What is required » Set down each line of the listing exactly as it reads.
== Given data
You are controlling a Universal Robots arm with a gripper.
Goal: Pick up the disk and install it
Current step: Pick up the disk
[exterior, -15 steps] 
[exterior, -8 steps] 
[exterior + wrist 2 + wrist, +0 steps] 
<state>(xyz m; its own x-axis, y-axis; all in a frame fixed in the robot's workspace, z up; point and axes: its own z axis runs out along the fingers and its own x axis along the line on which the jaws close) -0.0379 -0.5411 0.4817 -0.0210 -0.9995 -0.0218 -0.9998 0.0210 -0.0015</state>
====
Exercise result »
You are controlling a Universal Robots arm with a gripper.
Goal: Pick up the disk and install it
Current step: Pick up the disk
[exterior, -15 steps] 
[exterior, -8 steps] 
[exterior + wrist 2 + wrist, +0 steps] 
<state>(xyz m; its own x-axis, y-axis; all in a frame fixed in the robot's workspace, z up; point and axes: its own z axis runs out along the fingers and its own x axis along the line on which the jaws close) -0.0379 -0.5411 0.4817 -0.0210 -0.9995 -0.0218 -0.9998 0.0210 -0.0015</state>

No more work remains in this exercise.